#### TASK ITEM:
Could you report every line from the entries that includes the word "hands"?

Recorded data
+---+
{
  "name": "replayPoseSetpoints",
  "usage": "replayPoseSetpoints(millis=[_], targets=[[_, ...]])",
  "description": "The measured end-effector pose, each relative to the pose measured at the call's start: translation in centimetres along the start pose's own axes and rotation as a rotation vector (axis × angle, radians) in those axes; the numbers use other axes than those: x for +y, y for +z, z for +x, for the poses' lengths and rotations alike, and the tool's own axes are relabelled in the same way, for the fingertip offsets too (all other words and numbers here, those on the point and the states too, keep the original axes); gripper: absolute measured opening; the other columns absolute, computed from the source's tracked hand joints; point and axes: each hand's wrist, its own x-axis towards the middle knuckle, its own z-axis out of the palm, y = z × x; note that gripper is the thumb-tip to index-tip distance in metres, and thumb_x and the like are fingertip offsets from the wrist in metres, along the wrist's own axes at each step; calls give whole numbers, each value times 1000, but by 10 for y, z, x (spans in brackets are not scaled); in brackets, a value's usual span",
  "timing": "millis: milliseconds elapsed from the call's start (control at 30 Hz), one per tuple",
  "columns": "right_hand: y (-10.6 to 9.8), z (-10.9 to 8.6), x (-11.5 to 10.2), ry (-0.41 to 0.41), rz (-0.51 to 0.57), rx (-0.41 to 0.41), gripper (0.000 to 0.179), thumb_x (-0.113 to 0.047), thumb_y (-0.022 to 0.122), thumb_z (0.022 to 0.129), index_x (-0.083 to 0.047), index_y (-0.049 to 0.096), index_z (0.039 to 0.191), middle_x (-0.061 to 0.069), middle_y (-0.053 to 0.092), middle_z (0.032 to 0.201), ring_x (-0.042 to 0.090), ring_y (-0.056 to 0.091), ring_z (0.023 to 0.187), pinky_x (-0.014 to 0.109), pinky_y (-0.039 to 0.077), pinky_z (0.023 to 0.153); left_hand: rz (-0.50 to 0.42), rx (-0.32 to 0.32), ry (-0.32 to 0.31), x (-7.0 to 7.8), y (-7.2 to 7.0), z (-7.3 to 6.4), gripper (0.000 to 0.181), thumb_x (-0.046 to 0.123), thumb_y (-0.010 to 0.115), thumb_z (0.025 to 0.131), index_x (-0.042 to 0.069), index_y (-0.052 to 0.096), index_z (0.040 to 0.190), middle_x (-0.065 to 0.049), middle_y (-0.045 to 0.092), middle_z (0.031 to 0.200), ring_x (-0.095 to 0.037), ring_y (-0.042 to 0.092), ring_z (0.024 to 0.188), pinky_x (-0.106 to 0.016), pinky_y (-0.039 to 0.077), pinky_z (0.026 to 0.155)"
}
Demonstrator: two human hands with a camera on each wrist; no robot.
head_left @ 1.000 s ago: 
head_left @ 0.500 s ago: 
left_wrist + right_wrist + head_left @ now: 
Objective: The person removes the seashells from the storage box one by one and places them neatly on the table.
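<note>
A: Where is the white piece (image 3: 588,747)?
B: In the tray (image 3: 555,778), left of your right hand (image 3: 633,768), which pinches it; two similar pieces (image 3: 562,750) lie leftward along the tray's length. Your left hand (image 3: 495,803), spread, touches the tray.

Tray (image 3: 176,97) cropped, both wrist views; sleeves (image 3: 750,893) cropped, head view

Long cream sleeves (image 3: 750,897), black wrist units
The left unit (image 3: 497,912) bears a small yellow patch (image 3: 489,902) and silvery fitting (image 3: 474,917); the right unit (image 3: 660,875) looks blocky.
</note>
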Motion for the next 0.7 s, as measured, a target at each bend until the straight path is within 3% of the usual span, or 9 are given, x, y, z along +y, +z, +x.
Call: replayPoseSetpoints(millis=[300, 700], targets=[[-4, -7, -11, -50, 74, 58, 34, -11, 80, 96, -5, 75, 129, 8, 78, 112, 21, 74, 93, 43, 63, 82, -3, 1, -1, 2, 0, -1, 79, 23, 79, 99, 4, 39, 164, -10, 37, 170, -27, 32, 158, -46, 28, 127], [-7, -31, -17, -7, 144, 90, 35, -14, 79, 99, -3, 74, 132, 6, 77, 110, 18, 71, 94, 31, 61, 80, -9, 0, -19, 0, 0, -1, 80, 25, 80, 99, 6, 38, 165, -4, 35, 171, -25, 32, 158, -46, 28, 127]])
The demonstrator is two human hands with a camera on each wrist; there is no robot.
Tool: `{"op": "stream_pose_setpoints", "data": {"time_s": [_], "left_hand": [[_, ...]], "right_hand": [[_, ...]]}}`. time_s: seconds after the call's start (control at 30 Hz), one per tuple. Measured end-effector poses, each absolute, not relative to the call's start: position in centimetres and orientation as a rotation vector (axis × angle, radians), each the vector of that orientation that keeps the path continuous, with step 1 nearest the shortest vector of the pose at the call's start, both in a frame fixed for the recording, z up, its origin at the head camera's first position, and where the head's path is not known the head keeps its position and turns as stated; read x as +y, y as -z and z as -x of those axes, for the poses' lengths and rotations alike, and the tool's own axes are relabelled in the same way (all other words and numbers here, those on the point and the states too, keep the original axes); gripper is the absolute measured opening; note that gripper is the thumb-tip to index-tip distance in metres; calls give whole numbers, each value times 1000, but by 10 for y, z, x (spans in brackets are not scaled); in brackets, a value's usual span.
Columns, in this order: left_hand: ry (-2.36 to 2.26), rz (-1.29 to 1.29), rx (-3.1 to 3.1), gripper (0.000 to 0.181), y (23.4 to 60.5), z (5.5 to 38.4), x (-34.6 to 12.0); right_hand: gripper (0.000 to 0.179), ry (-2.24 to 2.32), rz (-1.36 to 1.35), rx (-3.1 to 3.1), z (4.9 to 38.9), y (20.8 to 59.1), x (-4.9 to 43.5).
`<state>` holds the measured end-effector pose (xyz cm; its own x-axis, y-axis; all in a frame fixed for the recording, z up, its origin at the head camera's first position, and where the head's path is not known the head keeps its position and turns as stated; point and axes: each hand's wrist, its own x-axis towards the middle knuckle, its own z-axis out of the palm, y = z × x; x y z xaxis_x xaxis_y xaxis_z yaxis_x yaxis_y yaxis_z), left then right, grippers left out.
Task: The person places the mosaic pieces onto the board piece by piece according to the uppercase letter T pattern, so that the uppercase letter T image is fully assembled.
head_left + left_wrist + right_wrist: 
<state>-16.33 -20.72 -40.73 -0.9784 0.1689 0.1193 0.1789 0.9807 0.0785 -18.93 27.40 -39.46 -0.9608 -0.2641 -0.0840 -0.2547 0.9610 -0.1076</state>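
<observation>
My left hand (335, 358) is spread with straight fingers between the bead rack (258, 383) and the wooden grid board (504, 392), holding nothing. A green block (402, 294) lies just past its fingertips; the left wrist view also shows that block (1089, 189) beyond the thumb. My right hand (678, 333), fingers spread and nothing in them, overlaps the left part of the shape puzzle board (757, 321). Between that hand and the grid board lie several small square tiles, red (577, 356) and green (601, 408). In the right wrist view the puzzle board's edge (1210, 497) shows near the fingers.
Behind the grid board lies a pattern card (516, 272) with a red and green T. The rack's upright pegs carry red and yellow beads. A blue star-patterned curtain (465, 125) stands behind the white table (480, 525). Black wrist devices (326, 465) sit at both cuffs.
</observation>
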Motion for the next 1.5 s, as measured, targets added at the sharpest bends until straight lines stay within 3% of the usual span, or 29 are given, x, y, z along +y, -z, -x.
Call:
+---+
#### WORKED SOLUTION:
Demonstrator: two human hands with a camera on each wrist; no robot.
The demonstrator is two human hands with a camera on each wrist; there is no robot.

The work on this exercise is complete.